Understanding Moore Penrose Pseudoinverse with Python

Moore-Penrose Pseudoinverse is a linear algebra technique used to approximate the inverse of non-invertible matrices. This technique can approximate the inverse of any matrix, regardless of whether the matrix is square or not. In short, Pseudo-inverse exists for all matrices. If a matrix has an inverse, its pseudo-inverse equals its inverse.

The idea behind the pseudo-inverse is very close to what we already know about the inverse of a matrix. When we create an inverse of a matrix, we usually find a matrix that undoes what the original matrix did. So it is good to think of the inverse of a matrix as the matrix that maps a transformed vector(s) back to its original space.

The inverse of a matrix is applicable when solving a system of linear equations. However, when solving these systems, the challenge that often arises is that it is only possible to determine the solution of the system if the coefficient matrix is non-singular and square.

If the coefficient matrix meets these two conditions, then it is invertible, and therefore, there exists a unique solution to the system, i.e.

If $A \in M_{n\times m}$ is invertible, then the linear system, $Ax=b$ has a unique solution, i.e., $A^{-1}Ax=A^{-1}b$ $x=A^{-1}b$

Prerequisites:

Singular Value Decomposition
An ability to work with matrices in either Jupyter notebook or Google Colab.
Knowledge of the Systems of Linear equations.

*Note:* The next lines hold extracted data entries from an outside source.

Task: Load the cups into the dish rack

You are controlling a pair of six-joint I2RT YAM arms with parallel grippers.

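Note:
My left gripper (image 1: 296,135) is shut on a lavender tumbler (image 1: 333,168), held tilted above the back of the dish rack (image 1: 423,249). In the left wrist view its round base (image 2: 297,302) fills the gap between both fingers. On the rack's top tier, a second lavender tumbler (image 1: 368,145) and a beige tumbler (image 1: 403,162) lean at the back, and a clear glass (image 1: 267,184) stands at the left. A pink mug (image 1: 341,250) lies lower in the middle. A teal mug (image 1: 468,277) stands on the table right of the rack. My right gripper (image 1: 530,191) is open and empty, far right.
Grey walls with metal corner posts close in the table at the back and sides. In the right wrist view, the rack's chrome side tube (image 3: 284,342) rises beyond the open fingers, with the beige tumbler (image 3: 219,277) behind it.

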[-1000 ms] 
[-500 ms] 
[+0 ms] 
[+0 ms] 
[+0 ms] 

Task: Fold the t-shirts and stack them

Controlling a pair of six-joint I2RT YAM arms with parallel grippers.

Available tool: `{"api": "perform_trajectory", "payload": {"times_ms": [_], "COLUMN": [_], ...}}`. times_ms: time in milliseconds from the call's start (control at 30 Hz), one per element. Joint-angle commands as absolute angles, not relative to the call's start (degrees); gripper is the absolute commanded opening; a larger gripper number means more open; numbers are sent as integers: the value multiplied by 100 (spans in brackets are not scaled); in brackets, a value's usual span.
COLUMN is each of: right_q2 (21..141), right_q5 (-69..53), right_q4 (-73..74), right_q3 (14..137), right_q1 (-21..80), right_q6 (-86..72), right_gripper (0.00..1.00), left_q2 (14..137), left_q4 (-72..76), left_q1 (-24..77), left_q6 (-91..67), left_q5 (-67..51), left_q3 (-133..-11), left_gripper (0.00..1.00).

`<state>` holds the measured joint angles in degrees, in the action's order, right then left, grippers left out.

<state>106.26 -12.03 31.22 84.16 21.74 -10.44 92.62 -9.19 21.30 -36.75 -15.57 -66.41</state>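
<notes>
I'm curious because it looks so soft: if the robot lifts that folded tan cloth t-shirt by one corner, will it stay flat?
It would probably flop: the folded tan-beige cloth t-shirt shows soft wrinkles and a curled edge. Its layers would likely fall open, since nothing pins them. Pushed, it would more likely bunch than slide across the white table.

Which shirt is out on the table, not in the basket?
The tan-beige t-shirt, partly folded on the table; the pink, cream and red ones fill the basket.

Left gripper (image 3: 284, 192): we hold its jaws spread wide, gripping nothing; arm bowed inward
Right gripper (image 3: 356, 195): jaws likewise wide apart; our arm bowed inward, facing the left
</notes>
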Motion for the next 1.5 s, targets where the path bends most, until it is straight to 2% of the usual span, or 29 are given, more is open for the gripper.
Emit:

Introduction to Pseudo-inverse

Most of the time, the coefficient matrix of linear systems of equations is not always square, and it is impossible to determine its inverse. This implies that we cannot directly find a solution to a linear system if this is the case. These situations can arise in two possible ways. One is when a linear system is underdetermined (short-fat matrix).

A system is said to be underdetermined if the number of variables in the system is greater than the number of equations. In this case, the system may have an infinite number of solutions. The following case is the Overdetermined system (tall-skinny matrix).

A system is termed overdetermined if it has a much higher number of equations than the number of variables. In this case, the system may have many solutions or no solutions. Now, to approximate the best solution for such systems with no unique solutions, we make use of Singular Value Decomposition (SVD).

Let us see how the SVD facilitates this. Suppose we have a system of linear equations, $$Ax = b,$$ where the rectangular matrix A and vector b are known, and vector x is unknown.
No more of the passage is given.